> _WHAT YOU HAVE TO DO_
Repeat exactly the lines from the start of the material below up to and including the "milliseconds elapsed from" line.

> _RECORDS SHOWN_

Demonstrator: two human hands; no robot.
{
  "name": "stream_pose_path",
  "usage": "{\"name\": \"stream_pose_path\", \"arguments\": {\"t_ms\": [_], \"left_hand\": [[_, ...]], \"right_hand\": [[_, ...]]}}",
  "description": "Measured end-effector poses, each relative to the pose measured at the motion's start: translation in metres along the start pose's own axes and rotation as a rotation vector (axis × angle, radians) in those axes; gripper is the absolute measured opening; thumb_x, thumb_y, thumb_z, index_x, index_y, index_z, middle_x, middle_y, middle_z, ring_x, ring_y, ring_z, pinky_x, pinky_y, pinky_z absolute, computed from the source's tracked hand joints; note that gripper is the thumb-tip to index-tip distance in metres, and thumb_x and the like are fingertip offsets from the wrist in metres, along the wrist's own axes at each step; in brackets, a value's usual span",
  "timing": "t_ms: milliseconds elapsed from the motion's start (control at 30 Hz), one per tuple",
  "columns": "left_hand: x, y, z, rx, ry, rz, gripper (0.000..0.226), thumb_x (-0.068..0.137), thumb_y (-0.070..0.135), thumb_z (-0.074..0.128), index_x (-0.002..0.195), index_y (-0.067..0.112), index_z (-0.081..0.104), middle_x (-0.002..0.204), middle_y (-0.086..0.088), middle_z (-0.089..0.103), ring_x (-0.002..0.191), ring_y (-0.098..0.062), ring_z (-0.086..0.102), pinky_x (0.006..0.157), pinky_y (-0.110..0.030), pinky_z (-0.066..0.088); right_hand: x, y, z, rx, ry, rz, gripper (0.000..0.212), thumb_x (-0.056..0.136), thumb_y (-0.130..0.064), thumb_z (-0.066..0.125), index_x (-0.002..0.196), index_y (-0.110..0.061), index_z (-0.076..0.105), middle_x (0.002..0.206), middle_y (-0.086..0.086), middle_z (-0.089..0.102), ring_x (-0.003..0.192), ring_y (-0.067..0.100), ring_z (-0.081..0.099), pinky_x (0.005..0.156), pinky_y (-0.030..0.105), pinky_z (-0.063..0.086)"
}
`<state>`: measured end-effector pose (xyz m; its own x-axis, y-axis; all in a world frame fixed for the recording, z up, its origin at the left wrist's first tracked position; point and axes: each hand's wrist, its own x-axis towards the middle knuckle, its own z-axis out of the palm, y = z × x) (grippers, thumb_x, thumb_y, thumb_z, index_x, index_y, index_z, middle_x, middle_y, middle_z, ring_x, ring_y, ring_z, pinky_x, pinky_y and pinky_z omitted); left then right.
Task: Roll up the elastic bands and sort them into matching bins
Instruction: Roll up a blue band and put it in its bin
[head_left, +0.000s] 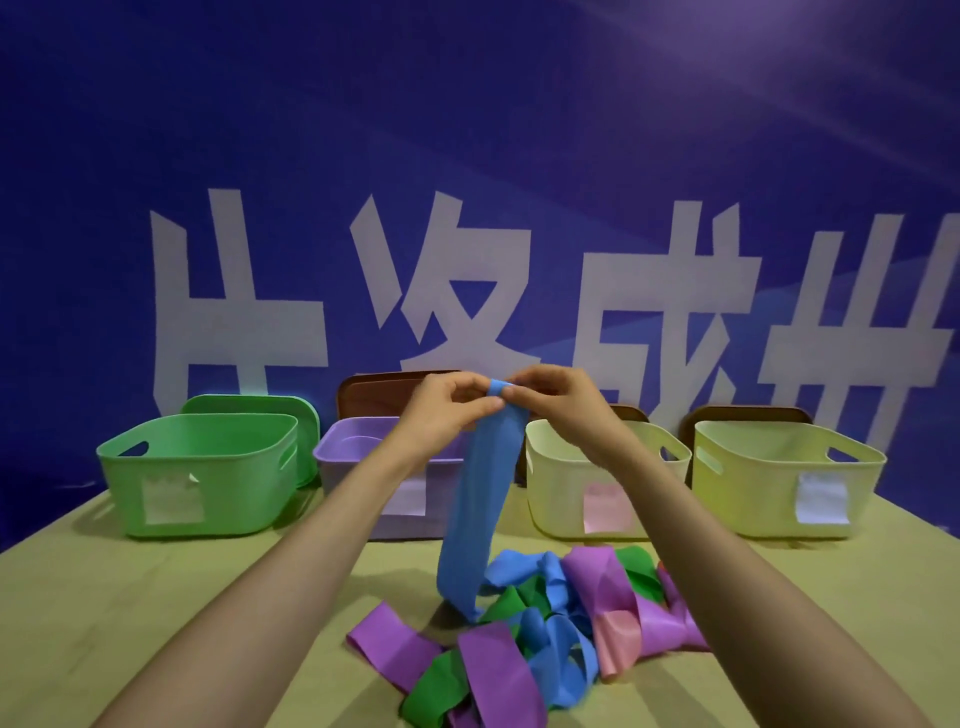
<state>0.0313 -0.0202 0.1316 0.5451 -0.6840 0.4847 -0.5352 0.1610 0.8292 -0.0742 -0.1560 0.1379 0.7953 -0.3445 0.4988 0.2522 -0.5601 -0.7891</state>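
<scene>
Progress: early. At centre frame the left hand (447, 410) and right hand (556, 405) both pinch the top end of the blue band (483, 493), only its first turns rolled; the rest hangs to the tangled pile (519, 649) at lower centre, unsorted. Nothing shows in the green bin (249, 493); forearms partly hide the purple bin (348, 478); bin labels are too blurred to read.

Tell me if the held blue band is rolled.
Barely: blue band curled only at top, between left hand and right hand; rest hangs.
</scene>
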Motion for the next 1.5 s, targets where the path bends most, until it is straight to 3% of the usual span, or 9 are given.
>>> {"name": "stream_pose_path", "arguments": {"t_ms": [200, 333, 533, 700, 867, 1067, 1267, 1333, 1500], "left_hand": [[0.000, 0.002, 0.000, 0.126, 0.314, 0.017, 0.028, 0.071, 0.027, 0.082, 0.085, 0.017, 0.060, 0.083, 0.002, 0.065, 0.079, -0.013, 0.065, 0.068, -0.024, 0.055], [0.001, 0.000, 0.003, -0.234, 0.061, -0.133, 0.043, 0.079, 0.024, 0.074, 0.114, 0.016, 0.051, 0.112, -0.004, 0.065, 0.103, -0.018, 0.064, 0.082, -0.029, 0.053], [-0.023, -0.043, 0.035, -0.442, -0.128, -0.211, 0.012, 0.092, 0.003, 0.055, 0.101, 0.004, 0.062, 0.088, -0.005, 0.071, 0.070, -0.012, 0.070, 0.063, -0.023, 0.055], [-0.044, -0.075, 0.041, -0.282, -0.289, -0.332, 0.016, 0.091, 0.007, 0.059, 0.106, 0.006, 0.064, 0.092, 0.003, 0.072, 0.081, -0.007, 0.068, 0.069, -0.017, 0.051], [-0.031, -0.034, 0.030, -0.129, -0.078, -0.032, 0.026, 0.085, 0.009, 0.068, 0.106, 0.024, 0.063, 0.103, 0.004, 0.070, 0.092, -0.011, 0.066, 0.083, -0.024, 0.053], [-0.050, 0.022, 0.012, -0.181, -0.160, -0.045, 0.011, 0.086, 0.010, 0.065, 0.094, 0.017, 0.069, 0.082, 0.007, 0.073, 0.073, -0.009, 0.067, 0.054, -0.021, 0.051], [-0.114, 0.023, 0.018, -0.309, -0.312, -0.237, 0.027, 0.076, 0.032, 0.061, 0.095, 0.015, 0.068, 0.086, 0.002, 0.074, 0.073, -0.011, 0.069, 0.055, -0.022, 0.054], [-0.126, 0.001, 0.020, -0.253, -0.353, -0.363, 0.039, 0.077, 0.044, 0.053, 0.098, 0.015, 0.067, 0.095, 0.001, 0.074, 0.086, -0.012, 0.069, 0.071, -0.025, 0.057], [-0.109, -0.074, 0.025, -0.143, -0.088, -0.509, 0.055, 0.076, 0.045, 0.066, 0.115, 0.007, 0.055, 0.111, -0.008, 0.063, 0.100, -0.015, 0.063, 0.085, -0.025, 0.053]], "right_hand": [[0.014, -0.010, 0.003, -0.102, 0.072, -0.085, 0.013, 0.088, -0.022, 0.066, 0.094, -0.011, 0.068, 0.086, 0.004, 0.067, 0.084, 0.018, 0.064, 0.069, 0.027, 0.053], [0.022, -0.025, -0.003, -0.086, 0.022, -0.153, 0.012, 0.090, -0.022, 0.062, 0.096, -0.013, 0.067, 0.089, 0.002, 0.067, 0.087, 0.016, 0.063, 0.071, 0.025, 0.053], [0.034, -0.055, -0.016, 0.092, 0.165, -0.180, 0.011, 0.090, -0.016, 0.061, 0.099, -0.010, 0.065, 0.088, -0.004, 0.064, 0.082, 0.006, 0.061, 0.064, 0.015, 0.051], [0.031, -0.054, -0.025, 0.040, 0.096, -0.140, 0.006, 0.091, -0.017, 0.060, 0.093, -0.018, 0.065, 0.089, -0.004, 0.065, 0.084, 0.007, 0.062, 0.066, 0.017, 0.054], [0.021, -0.052, -0.025, 0.016, 0.034, -0.169, 0.007, 0.091, -0.018, 0.061, 0.093, -0.021, 0.067, 0.088, -0.007, 0.067, 0.081, 0.001, 0.064, 0.066, 0.019, 0.054], [0.010, -0.071, -0.031, 0.079, 0.054, -0.168, 0.006, 0.090, -0.016, 0.062, 0.091, -0.017, 0.068, 0.085, -0.004, 0.068, 0.078, 0.002, 0.063, 0.062, 0.019, 0.051], [-0.024, -0.049, -0.014, 0.185, -0.054, -0.038, 0.005, 0.087, -0.014, 0.064, 0.086, -0.017, 0.069, 0.077, -0.006, 0.067, 0.072, 0.005, 0.061, 0.060, 0.019, 0.050], [-0.044, -0.011, 0.008, 0.207, -0.122, 0.062, 0.009, 0.086, -0.012, 0.064, 0.083, -0.019, 0.069, 0.074, -0.009, 0.066, 0.072, 0.004, 0.060, 0.060, 0.018, 0.048], [-0.092, 0.079, 0.059, 0.122, -0.225, 0.334, 0.013, 0.089, -0.015, 0.064, 0.095, -0.005, 0.070, 0.083, 0.000, 0.066, 0.078, 0.007, 0.060, 0.063, 0.017, 0.049]]}}
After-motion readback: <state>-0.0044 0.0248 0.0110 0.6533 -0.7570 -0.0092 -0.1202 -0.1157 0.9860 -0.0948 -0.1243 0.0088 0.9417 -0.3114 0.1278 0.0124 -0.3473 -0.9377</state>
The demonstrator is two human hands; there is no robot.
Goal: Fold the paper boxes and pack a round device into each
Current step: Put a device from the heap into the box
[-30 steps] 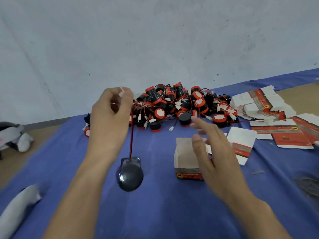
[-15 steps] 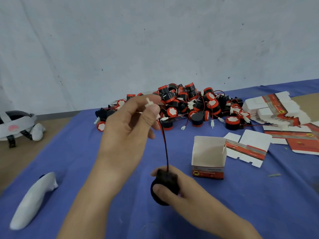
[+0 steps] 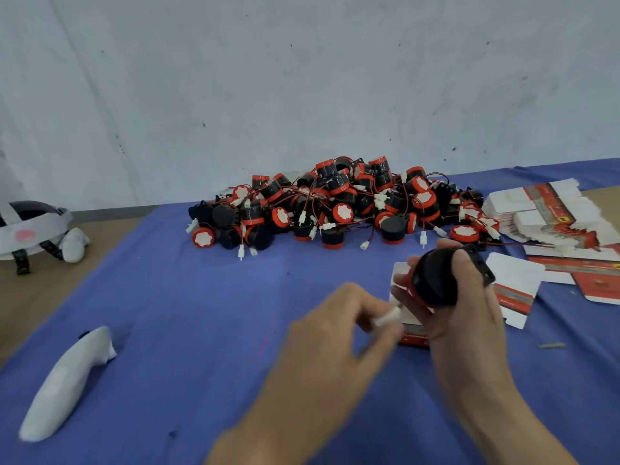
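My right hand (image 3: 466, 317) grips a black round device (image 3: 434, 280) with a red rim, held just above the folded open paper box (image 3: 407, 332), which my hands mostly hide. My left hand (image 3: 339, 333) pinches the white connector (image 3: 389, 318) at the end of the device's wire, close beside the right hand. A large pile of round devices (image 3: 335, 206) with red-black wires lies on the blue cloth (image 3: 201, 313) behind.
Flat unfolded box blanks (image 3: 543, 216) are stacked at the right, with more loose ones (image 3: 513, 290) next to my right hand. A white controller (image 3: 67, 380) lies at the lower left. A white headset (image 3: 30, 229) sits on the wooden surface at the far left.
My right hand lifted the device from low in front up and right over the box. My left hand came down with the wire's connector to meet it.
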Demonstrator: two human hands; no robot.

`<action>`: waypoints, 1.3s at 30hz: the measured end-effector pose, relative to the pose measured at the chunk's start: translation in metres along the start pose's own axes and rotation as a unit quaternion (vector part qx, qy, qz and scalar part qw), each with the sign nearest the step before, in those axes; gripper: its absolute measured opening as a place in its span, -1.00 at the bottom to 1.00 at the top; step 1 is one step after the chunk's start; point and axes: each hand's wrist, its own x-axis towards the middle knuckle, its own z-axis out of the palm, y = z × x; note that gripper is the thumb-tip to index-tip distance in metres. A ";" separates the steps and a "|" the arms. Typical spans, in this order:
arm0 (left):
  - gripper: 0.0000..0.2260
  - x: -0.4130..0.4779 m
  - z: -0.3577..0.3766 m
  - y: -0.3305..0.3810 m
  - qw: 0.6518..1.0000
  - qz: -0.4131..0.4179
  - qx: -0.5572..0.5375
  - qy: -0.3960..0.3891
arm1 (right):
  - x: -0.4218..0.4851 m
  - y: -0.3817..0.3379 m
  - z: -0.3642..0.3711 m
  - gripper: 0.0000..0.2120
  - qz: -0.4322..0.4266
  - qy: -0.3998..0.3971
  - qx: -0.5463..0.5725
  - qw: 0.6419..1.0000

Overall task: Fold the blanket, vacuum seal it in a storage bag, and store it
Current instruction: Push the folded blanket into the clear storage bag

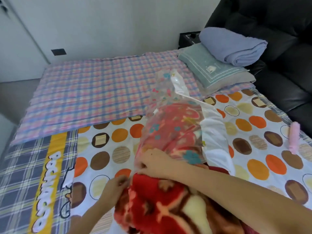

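Observation:
A thick red blanket (162,200) with cream and brown patterns lies folded on the bed, its far half inside a clear storage bag (170,125) printed with small flowers. The bag's far end (175,81) sticks up empty. My right hand (152,163) reaches across the blanket and pinches the bag's open edge at the blanket's left side. My left hand (116,184) pinches the same edge just below it. A white part of the bag or lining (216,137) shows on the right side.
The bed carries a spotted sheet (253,141), a checked cloth (94,92) at the back left, and a grey-green pillow (214,68) under a folded blue blanket (233,44). A pink cylinder (294,139) lies at the right edge. A black sofa (278,48) stands at the right.

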 end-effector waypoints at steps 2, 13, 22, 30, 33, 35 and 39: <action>-0.72 0.008 -0.005 0.011 0.996 0.040 0.069 -0.031 | -0.074 0.020 -0.004 -0.71 0.031 0.044 0.043 0.998; -0.61 0.012 -0.025 0.073 0.933 0.296 0.199 -0.039 | -0.153 0.070 0.012 -0.83 0.091 0.256 -0.095 0.958; -0.50 0.008 -0.007 0.129 0.899 0.403 0.162 -0.048 | -0.203 0.096 0.008 -0.82 0.187 0.306 -0.082 0.930; -0.65 0.020 0.021 0.177 0.799 0.517 0.304 0.022 | -0.256 0.119 0.034 -0.75 0.270 0.315 0.029 0.909; -0.69 0.023 0.029 0.192 0.746 0.543 0.384 0.038 | -0.252 0.118 0.057 -0.72 0.256 0.322 -0.071 0.909; -0.70 0.026 0.032 0.200 0.717 0.558 0.417 0.038 | -0.245 0.122 0.067 -0.74 0.251 0.322 -0.070 0.910; -0.76 0.027 0.030 0.215 0.713 0.578 0.397 0.008 | -0.244 0.133 0.071 -0.77 0.249 0.342 -0.042 0.905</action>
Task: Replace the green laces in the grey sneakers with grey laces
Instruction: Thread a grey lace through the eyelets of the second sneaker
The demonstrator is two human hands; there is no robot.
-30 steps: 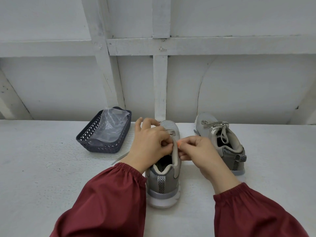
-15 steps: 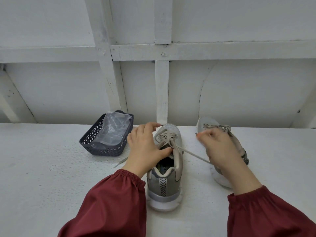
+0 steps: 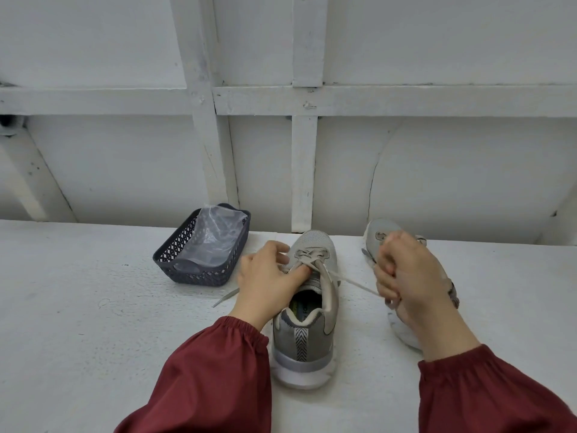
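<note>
The near sneaker [image 3: 304, 323] stands at the centre of the frame on the white table [image 3: 93, 323], heel toward the person and toe toward the wall; its long axis runs almost straight up the picture. The grey lace [image 3: 352, 281] leaves the front eyelets and goes as a tight line down and to the right, into the right hand [image 3: 412, 276]; so the lace lies to the left of those fingers, and a further pull would go rightward, away from the shoe. The fingers of the right hand are curled closed around the lace. The left hand [image 3: 268, 276] grips the near sneaker at its left side, fingers bent, the thumb laid on the lace crossing. It is the nearer hand to the eyelets; it is also nearer to the loose lace tip [image 3: 224, 296], which lies on the table at the left of the wrist.

The far sneaker [image 3: 377, 232] stands at the right, mostly hidden behind the right hand; whether it is fully laced cannot be told. A dark basket [image 3: 199, 273] with a clear plastic bag [image 3: 215, 239] sits at the left of centre, near the wall. No green lace shows anywhere.

On the insole [image 3: 304, 310] only the letters "Y FO" can be read; the rest is covered. No brand mark is legible on either shoe.
</note>
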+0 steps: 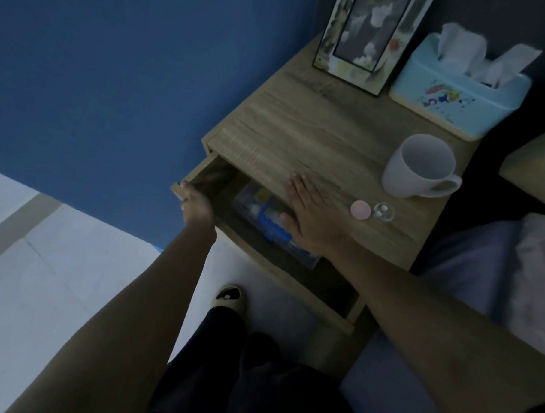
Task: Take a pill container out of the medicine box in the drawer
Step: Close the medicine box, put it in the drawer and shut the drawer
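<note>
Medicine box: a clear plastic box with blue and yellow packets showing through it; it lies inside the open drawer, partly hidden under the right hand and the edge of the top.
Pill container: cannot be told apart among the box's contents in this dim view.
Drawer: pulled out from the wooden nightstand, its dark inside showing, the front panel toward the person.
Left hand: fingers curled over the far corner of the drawer front, gripping the panel's edge.
Right hand: flat, palm down, fingers spread and extended on the front edge of the surface, thumb hanging over the drawer above the medicine box; it holds nothing.
Surface: the nightstand's wood-grain top.
Pink lid: a small round disc lying flat just beside the right hand.
Small clear jar: touching or nearly touching the pink lid, with something white inside.
White mug: stands behind the jar, handle toward the bed.
Tissue box: light blue, at the rear right, tissues sticking out.
Picture frame: leans at the rear, beside the tissue box.
Bed: to the right of the nightstand.
Foot in a slipper: on the pale floor below the drawer.
</note>
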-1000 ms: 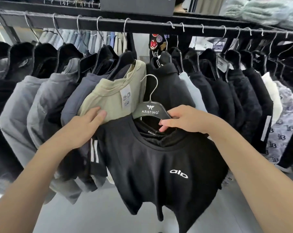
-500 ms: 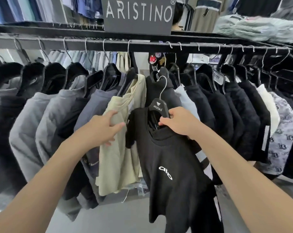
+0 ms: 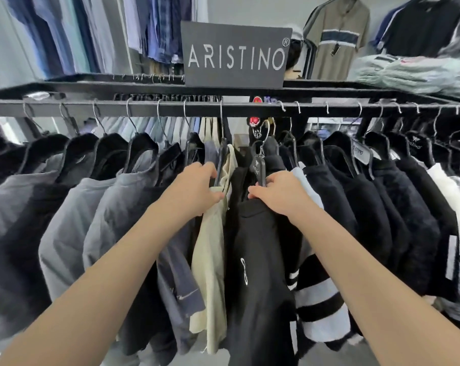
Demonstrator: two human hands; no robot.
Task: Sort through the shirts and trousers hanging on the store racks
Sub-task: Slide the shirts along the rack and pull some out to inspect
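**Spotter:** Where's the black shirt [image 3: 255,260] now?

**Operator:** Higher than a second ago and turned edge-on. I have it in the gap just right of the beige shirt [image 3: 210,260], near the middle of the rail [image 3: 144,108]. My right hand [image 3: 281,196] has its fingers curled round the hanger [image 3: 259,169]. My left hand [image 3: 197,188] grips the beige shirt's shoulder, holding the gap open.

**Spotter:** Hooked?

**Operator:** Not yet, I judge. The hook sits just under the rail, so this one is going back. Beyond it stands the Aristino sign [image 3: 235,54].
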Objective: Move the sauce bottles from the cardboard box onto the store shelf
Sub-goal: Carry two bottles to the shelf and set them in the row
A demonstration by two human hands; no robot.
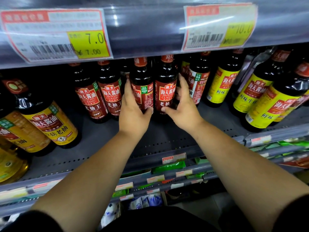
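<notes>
Two dark sauce bottles with red labels and red caps stand side by side on the grey store shelf (167,136). My left hand (133,111) wraps the left bottle (142,84) from its left side, thumb under the label. My right hand (182,108) grips the right bottle (165,84) from its right side. Both bottles are upright and their bases rest on the shelf. The cardboard box is out of view.
Two more red-label bottles (100,96) stand to the left, with yellow-label bottles (50,124) beyond. Red-and-white and yellow-label bottles (222,84) crowd the right. An upper shelf edge with price tags (87,42) hangs overhead. Green packets (168,166) fill the lower shelves.
</notes>
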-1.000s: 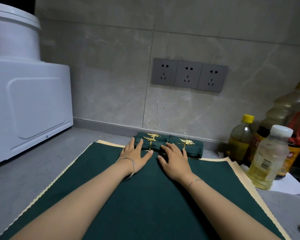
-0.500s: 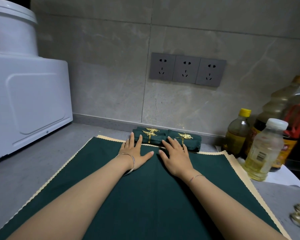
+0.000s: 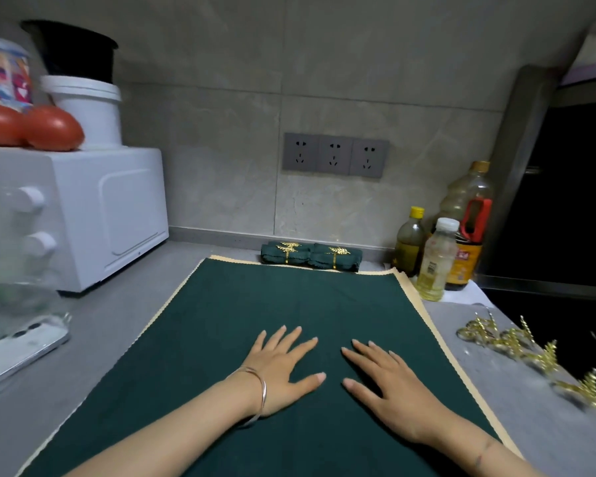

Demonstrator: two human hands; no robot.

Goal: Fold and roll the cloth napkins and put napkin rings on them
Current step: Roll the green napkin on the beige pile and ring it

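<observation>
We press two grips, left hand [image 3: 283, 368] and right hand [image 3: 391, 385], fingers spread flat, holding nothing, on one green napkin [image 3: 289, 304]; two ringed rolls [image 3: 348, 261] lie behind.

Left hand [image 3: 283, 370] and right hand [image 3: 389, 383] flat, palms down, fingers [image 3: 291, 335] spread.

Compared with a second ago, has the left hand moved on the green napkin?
Yes. The left hand has slid back toward the person: it was right by the rolled napkins and now lies well short of them.
</observation>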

> _EXPECTED ANSWER_
Demonstrator: two human hands; no robot.
{
  "name": "stream_pose_path",
  "usage": "{\"name\": \"stream_pose_path\", \"arguments\": {\"t_ms\": [_], \"left_hand\": [[_, ...]], \"right_hand\": [[_, ...]]}}",
  "description": "Measured end-effector poses, each relative to the pose measured at the motion's start: translation in metres along the start pose's own axes and rotation as a rotation vector (axis × angle, radians) in those axes; gripper is the absolute measured opening; thumb_x, thumb_y, thumb_z, index_x, index_y, index_z, middle_x, middle_y, middle_z, ring_x, ring_y, ring_z, pinky_x, pinky_y, pinky_z absolute, computed from the source's tracked hand joints; note that gripper is the thumb-tip to index-tip distance in metres, and thumb_x and the like are fingertip offsets from the wrist in metres, along the wrist's own axes at each step; in brackets, a value's usual span",
  "timing": "t_ms: milliseconds elapsed from the motion's start (control at 30 Hz), one per tuple",

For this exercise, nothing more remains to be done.